JTC1/SC22/WG14
N1110
WG14 Document: N1110
Date: 2005-03-09
----------------------------------------------------------------------------------
Title: Overflow Protected String Building
Author: Peter van der Veen
Author Affiliation: QNX Software Systems Ltd.
Postal Address: 175 Terence Matthews Cr.
E-mail Address: peterv@qnx.com
Telephone Number: +1 613 591-0931
Fax Number: +1 613 591-3579
Sponsor:
Date: March 9, 2005
Document History: New proposal based on on-line discussion about Secure C Functions
Proposal Category:
X New API
Area of standard Affected:
X Language
Prior Art: QNX Neutrino (A real-time POSIX operating system)
Target Audience: programmers who need to safely build strings
Proposal Attached: X Yes
Abstract:
The straddstr() function adds str to the buffer pointed to by pbuf, respecting the
maximum length indicated by pmaxbuf. The values of pbuf and pmaxlen are
updated.
Proposal:
straddstr() - Concatenate one string on to the end of another
Synopsis:
#include <string.h>
int straddstr(const char *str, int len, char **pbuf, size_t *pmaxbuf);
Arguments:
str - The string that you want to add to the end of another.
len - The number of characters from str that you want to add. If zero, the
function adds all of str.
pbuf - The address of a pointer to the destination buffer that will be updated.
pmaxbuf - A pointer to the size of the destination buffer that will be updated.
Library:
libc
Description:
The straddstr function copies not more than the minimum of the size_t that
pmaxbuf points to or len successive characters (characters that follow a null
character are not copied) from the array pointed to by the character pointer
that pbuf points to. The character pointer that pbuf points to will be updated
to point to the end of the actual copied characters and the size_t that
pmaxbuf points to will be decremented by the actual copied characters.

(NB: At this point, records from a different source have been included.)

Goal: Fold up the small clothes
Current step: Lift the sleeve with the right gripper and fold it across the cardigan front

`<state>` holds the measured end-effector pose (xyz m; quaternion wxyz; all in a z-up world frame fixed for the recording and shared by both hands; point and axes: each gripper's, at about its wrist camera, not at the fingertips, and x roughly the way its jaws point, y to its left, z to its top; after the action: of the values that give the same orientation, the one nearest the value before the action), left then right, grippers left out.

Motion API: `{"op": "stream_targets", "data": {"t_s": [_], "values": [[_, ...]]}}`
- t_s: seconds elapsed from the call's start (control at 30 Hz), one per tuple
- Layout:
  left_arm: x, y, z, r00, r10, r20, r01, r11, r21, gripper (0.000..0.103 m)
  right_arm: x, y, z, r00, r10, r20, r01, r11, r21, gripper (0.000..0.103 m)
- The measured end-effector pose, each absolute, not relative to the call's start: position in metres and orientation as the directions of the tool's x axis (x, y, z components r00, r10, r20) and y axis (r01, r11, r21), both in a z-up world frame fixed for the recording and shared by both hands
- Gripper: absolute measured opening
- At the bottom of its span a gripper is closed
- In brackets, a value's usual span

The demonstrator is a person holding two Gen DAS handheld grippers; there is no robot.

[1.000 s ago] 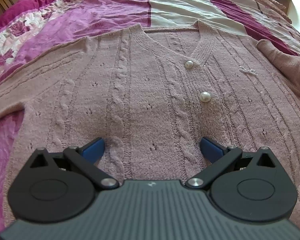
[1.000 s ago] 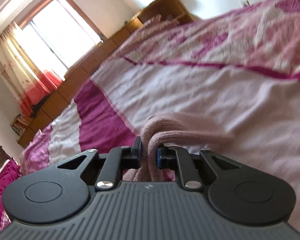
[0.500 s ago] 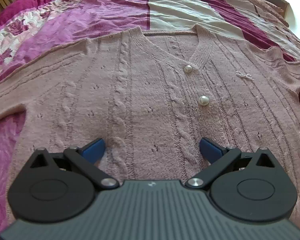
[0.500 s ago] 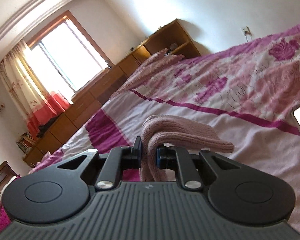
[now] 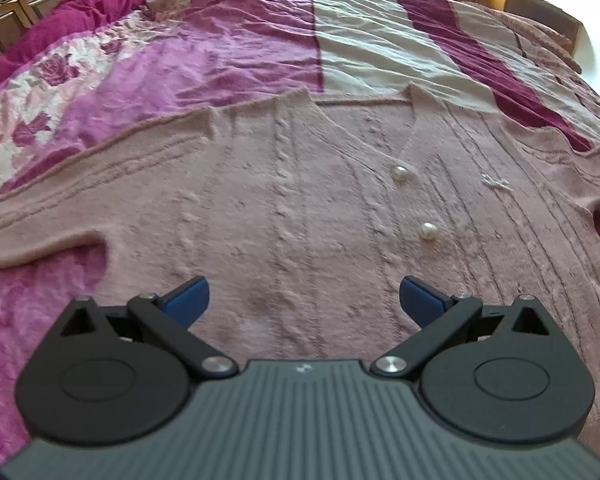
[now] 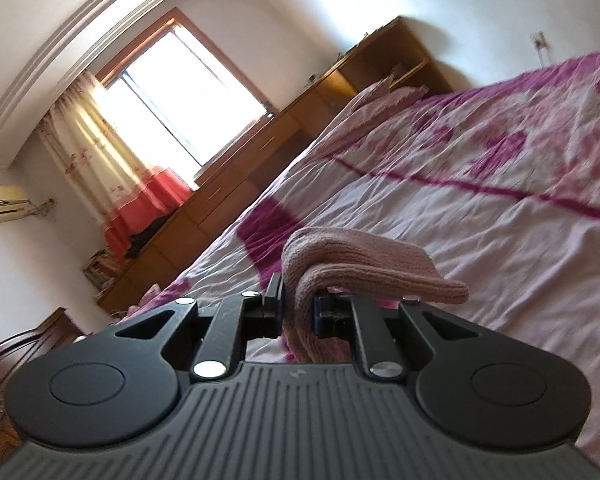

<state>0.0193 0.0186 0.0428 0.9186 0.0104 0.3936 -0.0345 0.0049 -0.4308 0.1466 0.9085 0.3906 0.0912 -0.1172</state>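
A dusty-pink cable-knit cardigan (image 5: 284, 208) with pearl buttons (image 5: 428, 232) lies flat, front up, on the bed. Its left sleeve (image 5: 40, 240) stretches out to the left. My left gripper (image 5: 302, 300) is open and empty, hovering just above the lower front of the cardigan. My right gripper (image 6: 298, 312) is shut on a pinch of the cardigan's pink knit sleeve (image 6: 360, 268), which folds over the jaws and is held above the bed. The rest of that sleeve is hidden below the gripper body.
The bed has a magenta, white and floral bedspread (image 5: 228, 52). A wooden headboard (image 5: 4, 28) is at the far left. In the right wrist view, wooden cabinets (image 6: 260, 184) line the wall under a bright window (image 6: 180, 100) with curtains.
My right gripper has lifted and tilted with the sleeve, so more of the room shows. The sleeve end that lay folded on the cardigan's right side has been drawn out. My left gripper drew back slightly.
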Motion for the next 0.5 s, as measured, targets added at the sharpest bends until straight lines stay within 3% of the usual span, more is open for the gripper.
{"op": "stream_targets", "data": {"t_s": [0.5], "values": [[0.013,0.055,0.051,0.697,-0.013,-0.717,0.005,1.0,-0.013,0.103,0.052,-0.303,0.186,0.975,0.037,-0.22,0.127,0.717,0.685,0.015]]}}
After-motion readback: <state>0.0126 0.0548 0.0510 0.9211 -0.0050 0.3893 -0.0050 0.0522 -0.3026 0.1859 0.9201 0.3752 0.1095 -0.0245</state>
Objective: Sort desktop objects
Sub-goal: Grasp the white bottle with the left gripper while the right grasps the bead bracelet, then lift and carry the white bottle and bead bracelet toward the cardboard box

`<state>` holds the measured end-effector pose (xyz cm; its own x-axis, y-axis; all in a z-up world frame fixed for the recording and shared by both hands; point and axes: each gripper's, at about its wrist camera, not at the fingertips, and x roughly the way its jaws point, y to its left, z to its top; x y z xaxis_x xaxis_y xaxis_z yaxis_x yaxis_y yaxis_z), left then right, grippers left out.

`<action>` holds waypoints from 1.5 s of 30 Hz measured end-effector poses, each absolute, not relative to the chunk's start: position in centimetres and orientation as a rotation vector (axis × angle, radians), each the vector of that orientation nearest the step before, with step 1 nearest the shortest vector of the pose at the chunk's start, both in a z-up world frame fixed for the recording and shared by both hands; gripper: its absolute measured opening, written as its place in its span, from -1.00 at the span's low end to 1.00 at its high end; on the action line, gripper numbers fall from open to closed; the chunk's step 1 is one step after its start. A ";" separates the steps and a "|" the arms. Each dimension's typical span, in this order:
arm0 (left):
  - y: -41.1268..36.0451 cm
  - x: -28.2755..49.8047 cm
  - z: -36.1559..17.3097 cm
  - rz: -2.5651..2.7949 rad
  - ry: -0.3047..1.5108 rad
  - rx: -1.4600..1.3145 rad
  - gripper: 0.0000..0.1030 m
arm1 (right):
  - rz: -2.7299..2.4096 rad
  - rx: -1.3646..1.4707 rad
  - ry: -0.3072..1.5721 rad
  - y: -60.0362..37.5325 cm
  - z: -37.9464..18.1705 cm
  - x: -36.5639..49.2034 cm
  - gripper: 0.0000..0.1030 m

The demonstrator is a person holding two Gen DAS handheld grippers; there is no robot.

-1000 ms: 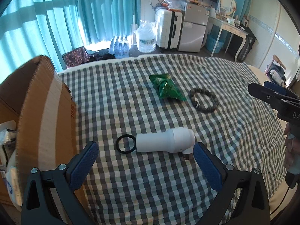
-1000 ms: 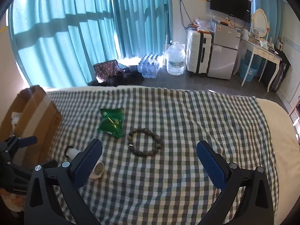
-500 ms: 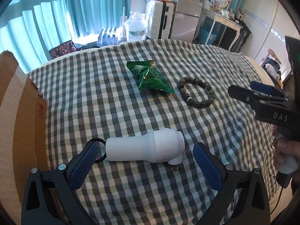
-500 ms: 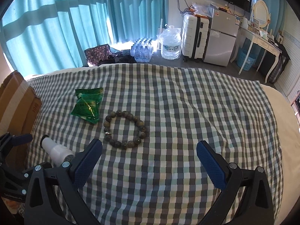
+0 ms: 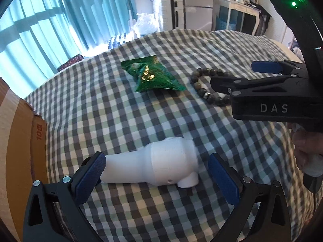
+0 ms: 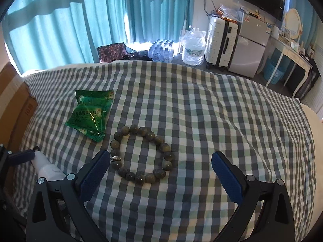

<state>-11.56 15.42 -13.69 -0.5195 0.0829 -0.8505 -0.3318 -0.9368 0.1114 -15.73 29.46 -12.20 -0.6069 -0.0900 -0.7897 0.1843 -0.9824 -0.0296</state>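
Checked bedcover (image 6: 201,104) carries all three items, none yet sorted. Left claw (image 5: 157,173), open, straddles the white handheld device (image 5: 161,167). Right claw (image 6: 159,173), open, nears the bead bracelet (image 6: 141,155); green sachet (image 6: 90,115) lies beyond, untouched.

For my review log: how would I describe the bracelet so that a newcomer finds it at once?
On the checked bedcover, look right of the green foil packet. The bracelet is a flat ring of dull olive beads, the only beaded item.
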 end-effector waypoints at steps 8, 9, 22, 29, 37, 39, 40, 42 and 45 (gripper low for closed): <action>13.5 -12.1 -13.8 2.534 0.281 -1.414 1.00 | -2.631 1.347 0.249 27.6 -14.3 -16.3 0.69; 13.4 -12.1 -13.9 2.535 0.288 -1.415 1.00 | -2.618 1.357 0.256 27.3 -14.5 -16.3 0.55; 12.5 -11.6 -13.7 2.462 0.169 -1.442 0.97 | -2.579 1.405 0.359 25.6 -14.3 -15.0 -0.54; 14.4 -10.5 -13.1 2.497 0.229 -1.396 0.96 | -2.595 1.429 0.286 27.2 -13.5 -15.1 -0.55; 16.7 -8.8 -10.4 2.561 0.359 -1.225 0.96 | -2.626 1.420 0.212 28.3 -12.0 -15.2 -0.55; 17.2 -8.6 -10.6 2.548 0.399 -1.225 0.96 | -2.633 1.417 0.207 28.4 -11.8 -15.1 -0.54; 17.1 -8.6 -10.8 2.546 0.394 -1.236 0.96 | -2.634 1.417 0.201 28.5 -11.7 -15.1 -0.54; 16.5 -8.9 -11.7 2.516 0.366 -1.304 0.96 | -2.633 1.421 0.196 28.5 -11.6 -15.0 -0.54; 16.4 -9.6 -13.3 2.483 0.362 -1.396 0.96 | -2.630 1.428 0.202 28.3 -11.6 -15.0 -0.55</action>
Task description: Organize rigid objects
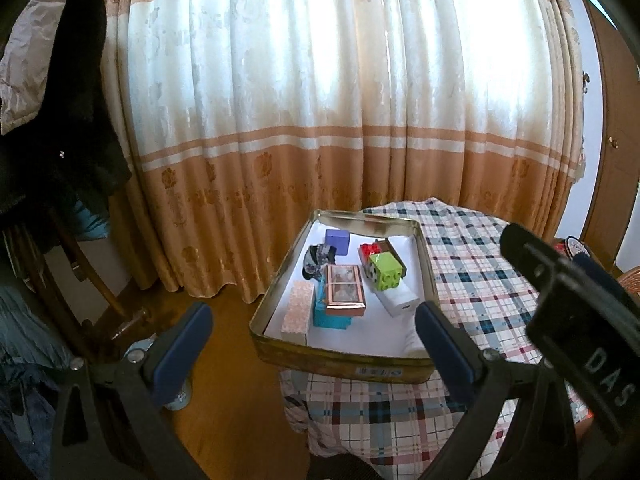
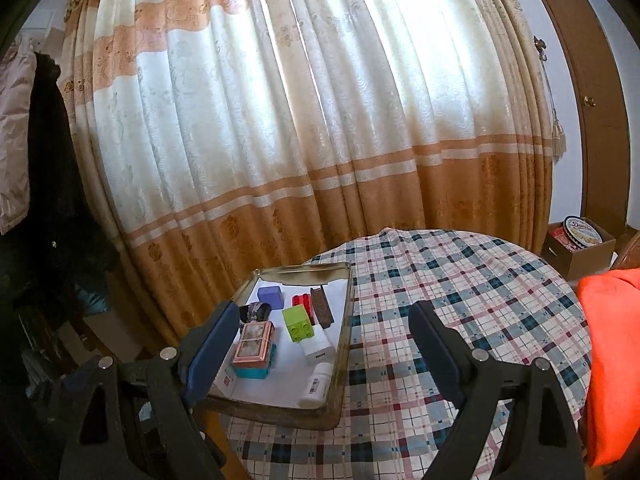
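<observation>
A shallow gold metal tin [image 1: 340, 356] [image 2: 340, 344] lined with white paper sits at the left edge of a round table with a plaid cloth [image 1: 472, 280] [image 2: 460, 300]. It holds a purple cube [image 1: 337, 241] [image 2: 271, 297], a green brick [image 1: 385, 271] [image 2: 298, 323], a red brick [image 1: 368, 251] [image 2: 301, 301], a rose-gold framed box [image 1: 345, 290] [image 2: 253, 341] lying on a teal box [image 1: 330, 317], a patterned pink box [image 1: 298, 312], a white box [image 1: 400, 302] [image 2: 316, 346] and a white tube [image 2: 318, 384]. My left gripper [image 1: 314, 336] and right gripper [image 2: 320, 344] are both open and empty, held above the tin's near side.
A cream and orange curtain [image 1: 320, 120] hangs behind the table. Dark clothes [image 1: 60, 140] hang at the left. The other gripper's body [image 1: 580, 320] shows at the right of the left wrist view. An orange cloth [image 2: 612, 360] and a cardboard box with a cookie tin [image 2: 580, 240] lie right.
</observation>
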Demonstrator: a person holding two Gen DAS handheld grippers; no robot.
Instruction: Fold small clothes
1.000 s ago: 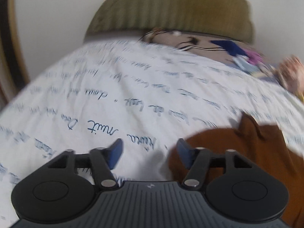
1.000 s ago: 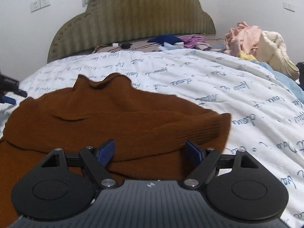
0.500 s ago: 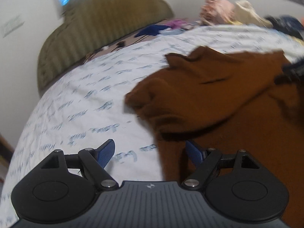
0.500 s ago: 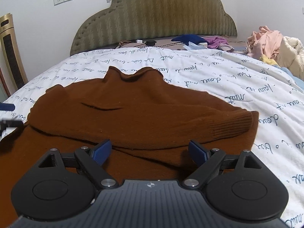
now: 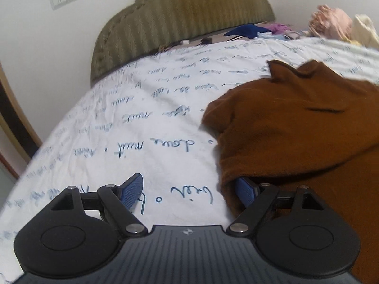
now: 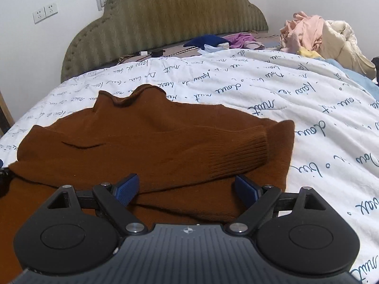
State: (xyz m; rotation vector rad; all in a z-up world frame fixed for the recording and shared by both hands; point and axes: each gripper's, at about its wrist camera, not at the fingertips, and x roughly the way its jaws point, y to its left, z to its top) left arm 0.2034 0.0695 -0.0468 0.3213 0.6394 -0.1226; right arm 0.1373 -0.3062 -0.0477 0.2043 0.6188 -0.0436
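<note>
A brown knit sweater [image 6: 142, 142] lies flat on the white duvet [image 6: 260, 90], neck toward the headboard. One sleeve is folded across its body, its ribbed cuff [image 6: 244, 151] near the right side. My right gripper [image 6: 186, 182] hovers open over the sweater's lower part with only cloth beneath it. My left gripper [image 5: 188, 184] is open low over the duvet [image 5: 142, 118] at the sweater's [image 5: 296, 130] left edge. The left gripper's right pad [image 5: 245, 189] sits against the sweater's folded edge, and the other pad is over bare duvet.
An olive padded headboard [image 6: 165, 19] stands at the far end. A heap of pink and cream clothes [image 6: 319, 37] lies at the back right, with dark blue and purple garments [image 6: 213, 41] by the headboard. A wooden frame [image 5: 14, 127] borders the bed's left side.
The left gripper swung from bare duvet toward the sweater and sank to its left edge. Both grippers' jaws stand a little wider. The right gripper is about where it was.
</note>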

The returned value is the number of characters in the passed in str even
if the number of actual characters was less. If size_t that pmaxbuf points
to was greater than zero on entring the function, then the character that is
pointed to by the character pointer pbuf will always be ‘\0’ on return. If len
was passed in as a 0 then the length is calculated as if strlen was called
on str.
Example:
This function can be called many consecutivly to safely build a string. The string
will always be null terminated even if the source strings do not fit into the destination
buffer.
#include <string.h>
/* ... */
int myfunc(char *buf, size_t bufsize) {
int len = straddstr("string1", 0, &buf, &bufsize);
len += straddstr("string2?????", 7, &buf, &bufsize);
len += straddstr("string3", 10, &buf, &bufsize);
return len;
}
/* ... */
char buf1[10], buf2[100];
int len1 = myfunc(buf1, sizeof buf1);
int len2 = myfunc(buf2, sizeof buf2);
In the example the myfunc function will always return 21, the desired size of the buffer
to contain all of the strings, but the buffer will only contain up to bufsiz-1 of the
character strings always terminating resulting string with a ‘\0’ character. In this
example len1 == len2 == 21 and buf1 will contain "string1st\0" and buf2 will contain
"string1string2string3\0???...???" where the characters after the ‘\0’ are not touched.
The values of buf and bufsize in the first invocation of myfunc() with an original size
of 10 would be
before: &original_buf[0] bufsize=10
after 1st: &original_buf[7] bufsize=3
after 2nd: &original_buf[9] bufsize=1
after 3rd: &original_buf[9] bufsize=1
The values of buf and bufsize in the second invocation of myfunc() with an original
size of 100 would be
before: &original_buf[0] bufsize=100
after 1st: &original_buf[7] bufsize=93
after 2nd: &original_buf[14] bufsize=86
after 3rd: &original_buf[21] bufsize=79
Returns:
The value of len if it's nonzero; otherwise, the length of str (i.e. strlen(str)).